Consensus and Agreement
Consensus is the central agreement problem. A process starts with a private input value. The goal is for all processes to output the same final value through communication. The fundamental requirement is:
Agreement: All correct processes must output the same value
This simple-sounding requirement turns out to have profound limitations, depending on the system model and failure types.
Weak Interactive Consistency
Weak Interactive Consistency extends the agreement problem. Each process starts with a private input value and communicates over several rounds, producing a consensus vector—a collection of values, one attributed to each process.
The key properties are:
Integrity: If a correct process sends a value, every correct process either receives that exact value or nothing at all (a Byzantine process cannot forge values that differ between receivers)
Consistency: All messages sent by a correct process in a round reach all correct processes within that same round
Unlike simple consensus, interactive consistency aims for processes to agree on a vector of values where each component represents information from a specific process. This is useful when you need to distribute information from multiple sources reliably.
Equivalence of Agreement Problems
An important insight in distributed computing is that several agreement problems are equivalent—solving one problem means you can solve others.
From Weak Byzantine Generals to Interactive Consistency: If you have a protocol that solves the Weak Byzantine Generals problem in a synchronous authenticated model (where messages are digitally signed), you can use it to achieve Weak Interactive Consistency. Each process can use the Byzantine Generals protocol to reliably broadcast its own value to all others, effectively constructing the consensus vector.
From Interactive Consistency to Consensus: Conversely, an interactive consistency algorithm can solve consensus. The key insight is simple: once each process has a consistent vector of values from all other processes, it can apply a majority rule—adopt the most common value in its vector as its consensus output.
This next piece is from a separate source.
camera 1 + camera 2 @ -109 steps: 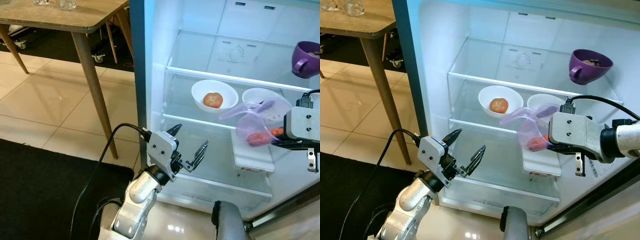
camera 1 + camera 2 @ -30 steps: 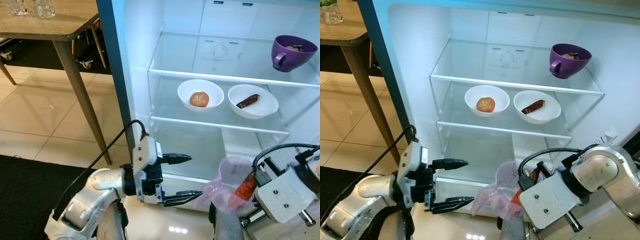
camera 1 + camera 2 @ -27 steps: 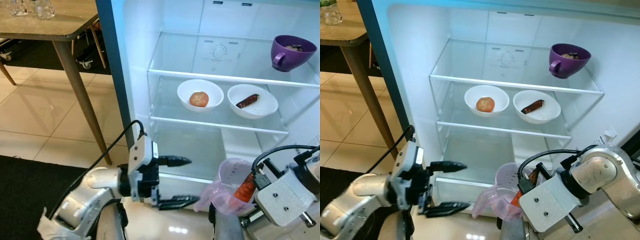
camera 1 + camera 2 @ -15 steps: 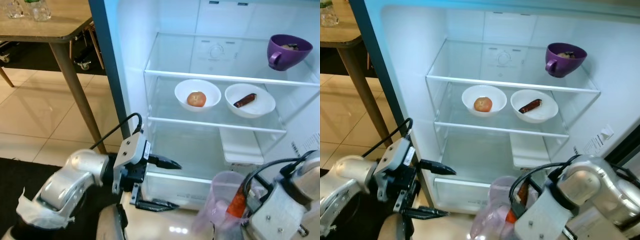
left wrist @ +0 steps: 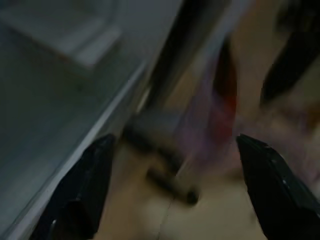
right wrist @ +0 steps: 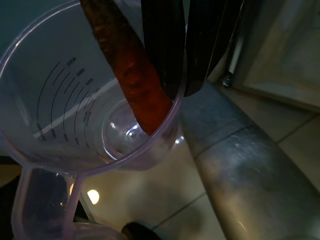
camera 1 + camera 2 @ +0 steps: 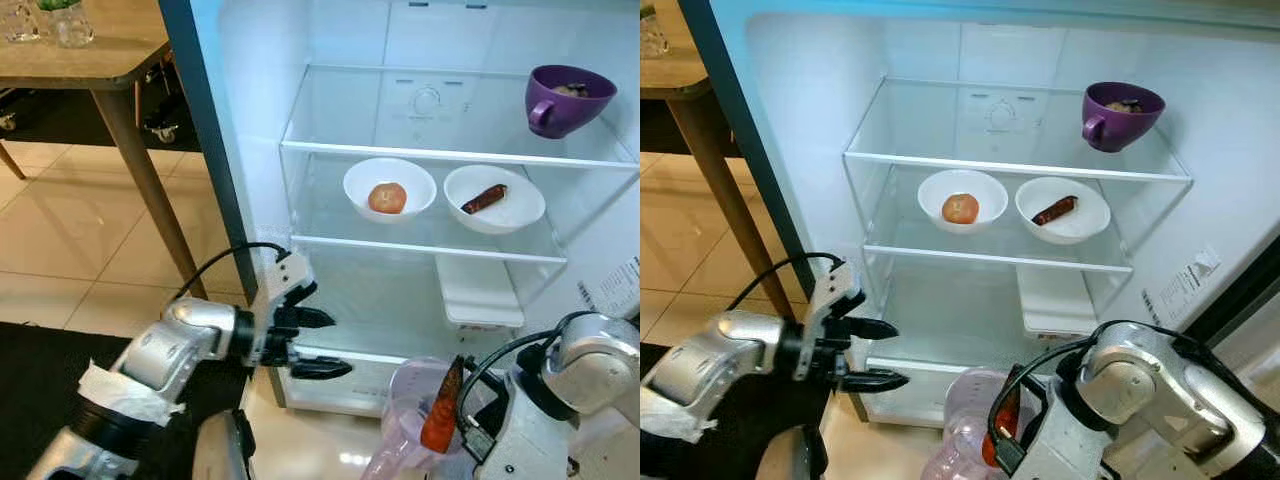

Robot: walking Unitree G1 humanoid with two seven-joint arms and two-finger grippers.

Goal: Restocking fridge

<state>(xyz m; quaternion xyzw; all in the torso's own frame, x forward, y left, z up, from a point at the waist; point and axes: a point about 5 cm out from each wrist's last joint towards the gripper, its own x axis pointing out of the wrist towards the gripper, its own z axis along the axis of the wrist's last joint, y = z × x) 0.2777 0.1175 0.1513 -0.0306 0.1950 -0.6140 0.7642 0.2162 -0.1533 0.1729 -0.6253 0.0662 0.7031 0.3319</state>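
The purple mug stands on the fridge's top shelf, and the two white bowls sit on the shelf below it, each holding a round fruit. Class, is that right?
Not quite. Only the left white bowl holds a round fruit; the right white bowl holds a long dark piece of food, as the left eye view shows. The purple mug does stand on the top shelf, with both bowls on the shelf below.

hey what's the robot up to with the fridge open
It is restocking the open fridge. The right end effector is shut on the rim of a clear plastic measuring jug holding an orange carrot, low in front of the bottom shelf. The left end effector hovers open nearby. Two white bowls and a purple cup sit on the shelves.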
Since all correct processes have the same vector (by consistency), they all compute the same majority value and reach agreement.
These equivalences mean that understanding one problem gives you tools to understand others. The choice of which problem to solve often depends on the specific system model and failure assumptions.
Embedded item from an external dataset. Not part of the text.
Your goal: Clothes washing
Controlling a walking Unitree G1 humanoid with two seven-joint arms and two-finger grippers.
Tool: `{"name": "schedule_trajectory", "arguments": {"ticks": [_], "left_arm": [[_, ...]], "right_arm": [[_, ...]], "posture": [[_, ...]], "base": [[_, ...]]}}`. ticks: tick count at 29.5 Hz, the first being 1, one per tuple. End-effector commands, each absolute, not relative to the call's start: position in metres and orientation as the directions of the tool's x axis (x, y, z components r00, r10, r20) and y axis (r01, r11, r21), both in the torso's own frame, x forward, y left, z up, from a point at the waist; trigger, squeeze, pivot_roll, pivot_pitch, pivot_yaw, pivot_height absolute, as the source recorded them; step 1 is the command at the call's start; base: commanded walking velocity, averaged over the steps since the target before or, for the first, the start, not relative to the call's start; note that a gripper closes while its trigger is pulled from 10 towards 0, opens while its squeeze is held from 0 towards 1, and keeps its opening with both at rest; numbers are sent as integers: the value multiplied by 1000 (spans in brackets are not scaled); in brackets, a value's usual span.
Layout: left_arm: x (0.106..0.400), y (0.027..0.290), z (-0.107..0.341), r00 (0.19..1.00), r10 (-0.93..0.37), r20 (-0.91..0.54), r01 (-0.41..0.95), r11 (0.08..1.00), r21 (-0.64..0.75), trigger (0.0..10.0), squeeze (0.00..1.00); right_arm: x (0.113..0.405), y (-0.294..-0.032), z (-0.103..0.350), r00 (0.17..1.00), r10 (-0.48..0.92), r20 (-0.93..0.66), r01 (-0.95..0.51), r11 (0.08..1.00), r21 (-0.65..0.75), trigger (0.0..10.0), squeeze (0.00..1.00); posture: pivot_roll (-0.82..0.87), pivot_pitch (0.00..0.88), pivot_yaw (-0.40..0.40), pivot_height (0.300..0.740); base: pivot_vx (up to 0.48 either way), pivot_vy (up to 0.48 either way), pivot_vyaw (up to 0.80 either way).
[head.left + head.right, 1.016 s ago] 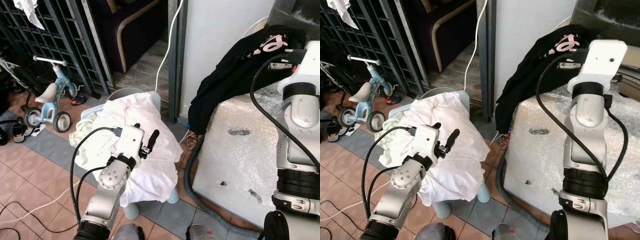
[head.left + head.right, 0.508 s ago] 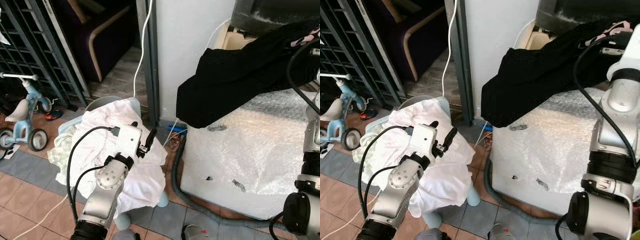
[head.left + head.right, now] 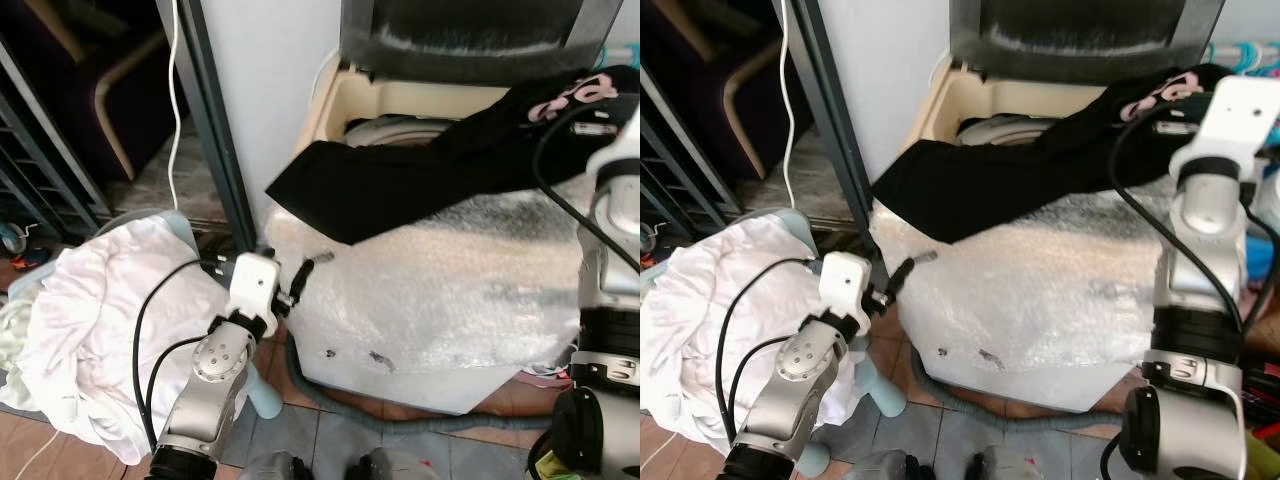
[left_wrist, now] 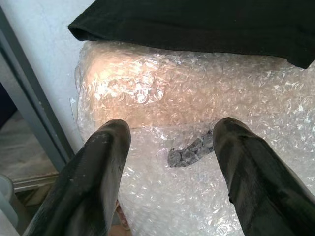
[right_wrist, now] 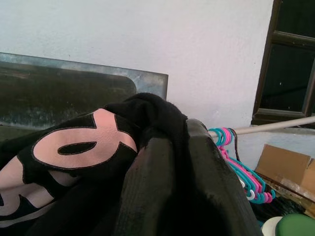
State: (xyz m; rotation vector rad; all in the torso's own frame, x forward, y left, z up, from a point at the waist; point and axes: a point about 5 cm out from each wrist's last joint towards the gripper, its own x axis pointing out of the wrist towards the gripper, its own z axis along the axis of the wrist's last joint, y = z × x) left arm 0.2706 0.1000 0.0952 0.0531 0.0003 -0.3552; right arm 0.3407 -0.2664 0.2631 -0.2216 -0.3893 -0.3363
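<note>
White laundry heaped on a pale blue stool at far left, beside a dark metal post. Left gripper, fingers spread and empty, hovers just before the bubble-wrapped washer. Black garment with pink lettering, unreadable, drapes across the washer's open tub. Right gripper pinches it at the right end. Coloured hangers beyond.

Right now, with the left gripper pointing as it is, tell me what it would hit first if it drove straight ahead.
Most likely the bubble wrap covering the washing machine: the open left gripper points squarely at it, near a dark patch. The black garment lies beyond, draped over the top. Depth is hard to judge.
</note>
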Motion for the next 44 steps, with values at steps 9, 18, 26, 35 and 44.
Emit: {"name": "schedule_trajectory", "arguments": {"ticks": [9,18,26,35,44], "left_arm": [[268,112,99,954,-300,3,299,953,36,10000,0],[259,119,94,963,-269,-12,269,963,13,10000,0],[263,118,96,965,-261,-4,261,965,8,10000,0],[257,123,96,974,-223,-27,223,975,-8,10000,0],[243,142,91,985,-149,-83,151,988,24,10000,0]], "right_arm": [[347,-235,255,918,-53,393,134,974,-182,10000,0],[352,-182,224,941,201,272,-153,970,-186,10000,0],[394,-138,233,916,380,129,-348,912,-219,10000,0],[412,-119,296,861,447,243,-372,879,-299,10000,0],[424,-127,263,917,395,-61,-395,872,-288,10000,898]], "posture": [[-52,43,65,740],[-54,39,70,740],[-26,42,55,740],[3,60,42,740],[46,88,23,740]], "base": [[0,0,0],[315,0,0],[465,0,0],[194,0,0],[0,0,0]]}}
Solvability Results: When Can We Achieve Consensus?
Byzantine Failures in Synchronous Authenticated Systems
In a synchronous system where processes authenticate their messages (typically via digital signatures), the Byzantine Generals problem has a clean solvability condition:
A protocol tolerates $t$ Byzantine failures if and only if $n > 3t$, where $n$ is the total number of processes.
Why $3t$? The intuition is geometric: Byzantine processes can lie strategically. With $n = 3t + 1$ processes, even if $t$ are Byzantine, the honest processes form a $2t + 1$ majority. This majority is strong enough to outweigh any false information or inconsistent claims from the Byzantine processes. A Byzantine process cannot make an honest process believe it's in conflict with other honest processes because the honest processes always constitute the majority.
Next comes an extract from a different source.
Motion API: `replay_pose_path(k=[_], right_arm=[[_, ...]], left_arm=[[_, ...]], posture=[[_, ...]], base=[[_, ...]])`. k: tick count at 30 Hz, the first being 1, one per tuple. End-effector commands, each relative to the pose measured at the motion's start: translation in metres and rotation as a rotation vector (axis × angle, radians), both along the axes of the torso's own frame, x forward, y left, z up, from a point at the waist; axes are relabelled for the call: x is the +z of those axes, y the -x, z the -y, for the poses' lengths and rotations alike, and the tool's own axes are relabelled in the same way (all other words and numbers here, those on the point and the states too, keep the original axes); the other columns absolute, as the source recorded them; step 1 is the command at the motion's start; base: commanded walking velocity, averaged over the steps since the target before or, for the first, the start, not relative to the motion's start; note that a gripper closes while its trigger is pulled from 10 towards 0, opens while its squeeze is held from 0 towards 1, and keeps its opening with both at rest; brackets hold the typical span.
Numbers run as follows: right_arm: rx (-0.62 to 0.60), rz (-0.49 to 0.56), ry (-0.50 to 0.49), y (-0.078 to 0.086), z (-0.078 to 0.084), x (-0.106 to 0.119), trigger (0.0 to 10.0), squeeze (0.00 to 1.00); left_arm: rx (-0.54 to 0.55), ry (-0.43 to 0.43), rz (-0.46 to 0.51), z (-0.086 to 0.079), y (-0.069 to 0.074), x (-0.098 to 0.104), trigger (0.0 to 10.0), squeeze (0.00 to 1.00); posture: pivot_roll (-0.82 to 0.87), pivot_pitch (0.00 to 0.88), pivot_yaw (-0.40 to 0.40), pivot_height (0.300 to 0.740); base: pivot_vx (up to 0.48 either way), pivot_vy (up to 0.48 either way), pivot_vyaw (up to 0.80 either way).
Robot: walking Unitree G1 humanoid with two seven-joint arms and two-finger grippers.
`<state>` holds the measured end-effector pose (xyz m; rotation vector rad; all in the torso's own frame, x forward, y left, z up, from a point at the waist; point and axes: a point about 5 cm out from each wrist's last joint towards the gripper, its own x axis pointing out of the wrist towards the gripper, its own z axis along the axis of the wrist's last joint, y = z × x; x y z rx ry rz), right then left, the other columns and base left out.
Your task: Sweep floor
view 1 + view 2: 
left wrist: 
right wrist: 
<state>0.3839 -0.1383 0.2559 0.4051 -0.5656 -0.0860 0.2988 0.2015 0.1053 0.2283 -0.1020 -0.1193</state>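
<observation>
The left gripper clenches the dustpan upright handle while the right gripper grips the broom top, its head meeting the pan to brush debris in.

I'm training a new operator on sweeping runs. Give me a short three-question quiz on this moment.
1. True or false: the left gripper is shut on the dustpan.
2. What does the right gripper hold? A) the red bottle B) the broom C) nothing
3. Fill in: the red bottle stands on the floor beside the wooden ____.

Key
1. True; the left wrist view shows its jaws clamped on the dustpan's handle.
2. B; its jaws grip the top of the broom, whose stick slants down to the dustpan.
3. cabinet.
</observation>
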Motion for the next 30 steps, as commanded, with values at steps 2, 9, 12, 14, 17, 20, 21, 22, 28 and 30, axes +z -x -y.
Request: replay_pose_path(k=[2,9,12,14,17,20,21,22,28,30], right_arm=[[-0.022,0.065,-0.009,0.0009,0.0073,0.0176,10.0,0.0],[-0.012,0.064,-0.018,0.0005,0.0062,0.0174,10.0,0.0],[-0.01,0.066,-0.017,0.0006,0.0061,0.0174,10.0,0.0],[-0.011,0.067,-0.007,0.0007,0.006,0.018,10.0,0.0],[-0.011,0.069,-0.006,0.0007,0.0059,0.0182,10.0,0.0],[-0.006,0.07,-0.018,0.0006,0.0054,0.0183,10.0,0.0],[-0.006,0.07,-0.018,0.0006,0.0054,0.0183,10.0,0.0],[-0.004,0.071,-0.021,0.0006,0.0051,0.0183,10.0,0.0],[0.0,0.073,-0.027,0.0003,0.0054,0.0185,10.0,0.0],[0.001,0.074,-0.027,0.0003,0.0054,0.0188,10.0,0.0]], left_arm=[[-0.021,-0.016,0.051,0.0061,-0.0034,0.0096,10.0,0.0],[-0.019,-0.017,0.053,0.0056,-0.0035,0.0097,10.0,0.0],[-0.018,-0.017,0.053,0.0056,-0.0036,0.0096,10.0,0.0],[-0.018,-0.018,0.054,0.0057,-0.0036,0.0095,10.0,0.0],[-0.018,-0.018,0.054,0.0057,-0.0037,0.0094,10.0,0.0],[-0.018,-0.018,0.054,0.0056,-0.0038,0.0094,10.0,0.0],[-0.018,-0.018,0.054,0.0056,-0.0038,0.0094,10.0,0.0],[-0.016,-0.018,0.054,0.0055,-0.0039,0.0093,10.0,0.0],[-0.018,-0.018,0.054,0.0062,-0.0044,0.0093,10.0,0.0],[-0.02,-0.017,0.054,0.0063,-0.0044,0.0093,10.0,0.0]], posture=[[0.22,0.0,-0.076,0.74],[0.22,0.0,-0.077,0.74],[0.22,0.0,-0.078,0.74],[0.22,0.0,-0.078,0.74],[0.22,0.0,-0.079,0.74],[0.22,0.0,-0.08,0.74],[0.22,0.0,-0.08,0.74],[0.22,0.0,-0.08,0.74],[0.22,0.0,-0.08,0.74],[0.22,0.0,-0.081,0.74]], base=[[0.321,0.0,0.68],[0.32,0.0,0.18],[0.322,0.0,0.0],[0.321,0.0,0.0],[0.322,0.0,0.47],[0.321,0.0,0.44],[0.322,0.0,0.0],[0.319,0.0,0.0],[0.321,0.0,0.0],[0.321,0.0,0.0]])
This bound is tight: if $n \leq 3t$, no protocol can guarantee consensus against $t$ Byzantine failures, even in a synchronous system with authentication.
Oral-Messages Model: A Stricter Setting
The oral-messages model is more restrictive: processes cannot authenticate their messages. This means a Byzantine process can claim to send any value to any other process, potentially sending different values to different neighbors.
In this model, the bound worsens: consensus is impossible if $n \leq 3f$, where $f$ is the number of Byzantine failures.
The key insight is that without signatures, Byzantine processes have more power to spread inconsistent information. A Byzantine process can tell process A one value, tell process B a different value, and claim each sent a third value to the other. This deception requires a stricter majority bound to overcome.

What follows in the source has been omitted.